Last night Democratic governor candidate Don Berwick held a “Medicare For All” town meeting at Bakst Auditorium in Boston University Medical School. The site was appropriate, and as a pediatrician, Dr. Berwick is the right candidate to discuss “Single Payer.” Unfortunately, in almost two hours of explanation and question answering, Berwick didn’t tell us how to get there, nor did he say much about what “Medicare for all'” would look like as a program specific to Massachusetts.
Berwick did make clear that he wants single payer; that ‘all means all,’ and that that would be a priority were he to be elected governor. He said that Massachusetts’s current universal health care — which he congratulated our state for being first in, without mentioning that it was done by a Republican governor — is too costly, too confusing, too opaque; that we spend ten times as much on administration as we should; that with a single payer system, 90 % of that administrative cost could be devoted to actual health care; that the coding and bill processing burden takes up far too much of health care professionals’ time; and that it’s almost impossible for users to figure out the rules for what is or is not covered.
All true. Yet Berwick said not one word about the collapse, at great expense, of our state’s health care connector to Obamacare — at Forums he decries it; why wasn’t it on his speech list last night ? He said nothing about seeking a waiver from the AC. Indeed, after rapidly listing “technical issues and (Federal) pre-emption,” he said nothing about how the state would overcome these : only that “we can do it and should do it.”
He was much applauded. Clearly his supporters do want single payer. So do many of us. We all know what Medicare is and many of us know how cost effective a system it is. But Medicare is a Federal operation. Berwick seeks a single payer system that would operate only in Massachusetts. Last night he said that it would work better on a state level: but as i have already noted, he said nothing at all about how it would work, who would administer it, how it would be paid for. He of course said nothing about how we would go about replacing the universal health care system that we put in place only eight years ago.
There is, in Vermont, another move to establish single payer in one state only: but Berwick didn’t mention Vermont, and from what I gather, the Vermont proposal has yet to be worked out.

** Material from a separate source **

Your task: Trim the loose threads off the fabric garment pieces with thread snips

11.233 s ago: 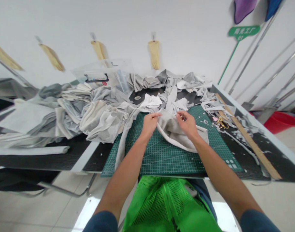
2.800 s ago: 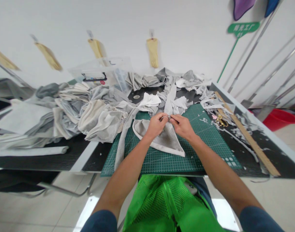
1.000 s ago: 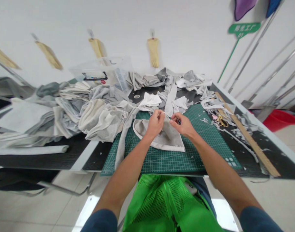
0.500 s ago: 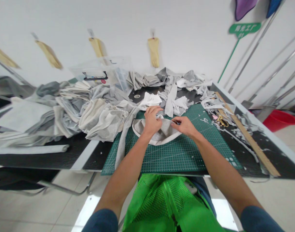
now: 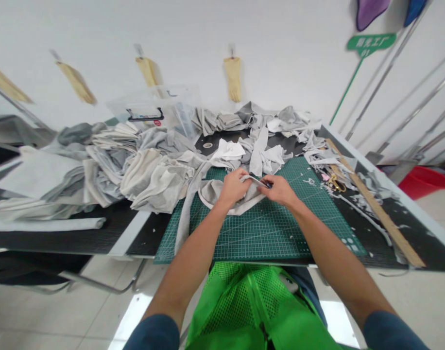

It would be nice to know how the single payer state system would be paid for and by whom administered. I suspect, unhappily, that administration of it would be mishandled — as is much of Massachusetts social service — by an overburdened management, despite Berwick’s insistence last night that he “will never compromise on management excellence.”
If he has answers to these questions, he needs to start giving them soon. Otherwise it will be hard to give serious attention to an issue that only he, among all 6 serious governor candidates, has raised and which I do not hear high on most voters’ list of priorities.
That said, there’s no denying Berwick’s commitment to cost-effective, simple to understand health care for all. And to “medicare for all” being a social justice issue too. Over and over he emphasized that health care should be a human right. Who could not be moved — I sure was — by the story he told, at the event’s end, of a 15-year old African-American whom he helped cure of leukemia, a disease almost always fatal at that late age ? “we threw the book at his leukemia and we cured it,” Berwick said. “But what happened to that young man ? He ended up later on dying on the streets.
“He had two fatal diseases, leukemia and injustice. The one, we cured. the other we could not.”